Lines before the one containing "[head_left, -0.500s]" are left out; that line and all after it, through the end of the records, must be transcribed exactly.

- [Data]
== == ==

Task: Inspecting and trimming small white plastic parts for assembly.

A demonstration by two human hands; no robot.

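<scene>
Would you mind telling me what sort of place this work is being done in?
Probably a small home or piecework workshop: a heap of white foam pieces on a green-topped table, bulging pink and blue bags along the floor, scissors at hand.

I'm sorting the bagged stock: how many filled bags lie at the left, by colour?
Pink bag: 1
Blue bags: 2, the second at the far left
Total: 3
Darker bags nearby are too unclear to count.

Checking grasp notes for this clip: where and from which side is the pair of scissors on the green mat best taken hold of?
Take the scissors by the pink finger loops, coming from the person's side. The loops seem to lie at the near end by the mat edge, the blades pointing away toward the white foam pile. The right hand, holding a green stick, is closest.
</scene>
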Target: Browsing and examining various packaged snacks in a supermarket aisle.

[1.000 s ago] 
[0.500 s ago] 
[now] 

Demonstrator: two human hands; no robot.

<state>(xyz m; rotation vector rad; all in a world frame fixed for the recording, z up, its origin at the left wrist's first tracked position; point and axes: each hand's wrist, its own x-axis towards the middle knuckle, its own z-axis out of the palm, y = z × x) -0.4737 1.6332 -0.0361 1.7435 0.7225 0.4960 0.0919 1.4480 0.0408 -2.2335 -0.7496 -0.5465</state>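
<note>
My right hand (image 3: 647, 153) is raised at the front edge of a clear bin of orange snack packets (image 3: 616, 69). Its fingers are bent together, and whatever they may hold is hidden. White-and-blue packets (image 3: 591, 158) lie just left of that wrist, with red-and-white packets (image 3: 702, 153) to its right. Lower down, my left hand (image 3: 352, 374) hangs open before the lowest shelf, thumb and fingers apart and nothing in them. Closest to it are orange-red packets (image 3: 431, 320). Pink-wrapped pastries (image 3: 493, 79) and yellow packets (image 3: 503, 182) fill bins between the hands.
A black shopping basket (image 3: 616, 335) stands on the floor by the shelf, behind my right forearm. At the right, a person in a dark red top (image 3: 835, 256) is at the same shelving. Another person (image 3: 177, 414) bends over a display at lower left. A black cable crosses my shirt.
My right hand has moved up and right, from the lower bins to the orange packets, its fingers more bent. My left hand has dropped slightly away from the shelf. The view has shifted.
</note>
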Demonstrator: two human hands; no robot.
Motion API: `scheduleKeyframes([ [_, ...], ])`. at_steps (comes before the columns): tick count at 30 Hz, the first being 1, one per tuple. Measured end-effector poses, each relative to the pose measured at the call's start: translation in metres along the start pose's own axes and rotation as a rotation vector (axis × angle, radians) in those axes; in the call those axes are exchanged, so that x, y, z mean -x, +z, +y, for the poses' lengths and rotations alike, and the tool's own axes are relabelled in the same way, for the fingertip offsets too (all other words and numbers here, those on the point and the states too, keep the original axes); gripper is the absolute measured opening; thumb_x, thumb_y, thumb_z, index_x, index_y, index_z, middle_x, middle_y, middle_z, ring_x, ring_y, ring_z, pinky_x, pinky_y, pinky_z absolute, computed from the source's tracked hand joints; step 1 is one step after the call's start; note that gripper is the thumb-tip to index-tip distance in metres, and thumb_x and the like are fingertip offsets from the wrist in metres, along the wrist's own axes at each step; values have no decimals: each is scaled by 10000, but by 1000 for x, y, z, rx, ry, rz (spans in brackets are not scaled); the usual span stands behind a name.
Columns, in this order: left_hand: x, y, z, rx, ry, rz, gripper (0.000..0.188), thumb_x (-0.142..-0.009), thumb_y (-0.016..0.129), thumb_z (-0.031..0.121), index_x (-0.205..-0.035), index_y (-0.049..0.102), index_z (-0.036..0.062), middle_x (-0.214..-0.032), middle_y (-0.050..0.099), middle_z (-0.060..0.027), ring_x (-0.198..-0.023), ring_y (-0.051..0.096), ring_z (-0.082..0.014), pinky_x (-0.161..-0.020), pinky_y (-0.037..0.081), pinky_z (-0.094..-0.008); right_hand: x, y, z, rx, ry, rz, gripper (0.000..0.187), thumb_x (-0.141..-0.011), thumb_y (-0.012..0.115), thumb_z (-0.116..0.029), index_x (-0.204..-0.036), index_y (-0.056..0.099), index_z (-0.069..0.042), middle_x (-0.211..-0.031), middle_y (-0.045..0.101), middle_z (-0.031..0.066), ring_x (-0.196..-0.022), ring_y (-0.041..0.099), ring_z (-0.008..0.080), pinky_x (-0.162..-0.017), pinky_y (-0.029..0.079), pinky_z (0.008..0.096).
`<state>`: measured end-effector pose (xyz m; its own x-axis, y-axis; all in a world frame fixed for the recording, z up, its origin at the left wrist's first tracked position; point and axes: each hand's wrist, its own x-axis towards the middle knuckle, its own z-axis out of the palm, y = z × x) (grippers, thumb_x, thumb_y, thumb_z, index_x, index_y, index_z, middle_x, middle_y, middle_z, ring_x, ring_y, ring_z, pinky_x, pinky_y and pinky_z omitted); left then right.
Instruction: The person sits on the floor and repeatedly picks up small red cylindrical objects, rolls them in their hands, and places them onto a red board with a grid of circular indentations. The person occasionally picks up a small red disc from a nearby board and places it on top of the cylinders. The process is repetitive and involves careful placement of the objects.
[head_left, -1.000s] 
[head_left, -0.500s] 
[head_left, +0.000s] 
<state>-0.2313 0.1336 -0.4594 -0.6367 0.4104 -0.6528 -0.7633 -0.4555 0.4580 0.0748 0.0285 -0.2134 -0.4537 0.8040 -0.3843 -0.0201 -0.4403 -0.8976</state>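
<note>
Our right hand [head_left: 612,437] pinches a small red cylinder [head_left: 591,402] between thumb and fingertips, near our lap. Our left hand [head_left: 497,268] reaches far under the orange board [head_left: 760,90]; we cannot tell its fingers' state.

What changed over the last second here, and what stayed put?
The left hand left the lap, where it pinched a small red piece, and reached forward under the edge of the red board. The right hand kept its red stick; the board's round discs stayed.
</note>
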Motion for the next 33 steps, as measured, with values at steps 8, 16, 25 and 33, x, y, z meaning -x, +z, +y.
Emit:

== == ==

- [Solution to the problem]
[head_left, -0.500s] 
[head_left, +0.000s] 
<state>-0.2313 0.1336 -0.4594 -0.6367 0.4104 -0.6528 -0.7633 -0.4555 0.4580 0.0748 0.0285 -0.2134 -0.4537 0.8040 -0.3843 -0.0201 -0.4403 -0.8976</state>
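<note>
Our right hand [head_left: 612,437] pinches a small red cylinder [head_left: 591,402] between thumb and fingertips, near our lap. Our left hand [head_left: 497,268] reaches far under the orange board [head_left: 760,90]; we cannot tell its fingers' state.

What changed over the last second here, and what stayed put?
The left hand left the lap, where it pinched a small red piece, and reached forward under the edge of the red board. The right hand kept its red stick; the board's round discs stayed.
</note>
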Motion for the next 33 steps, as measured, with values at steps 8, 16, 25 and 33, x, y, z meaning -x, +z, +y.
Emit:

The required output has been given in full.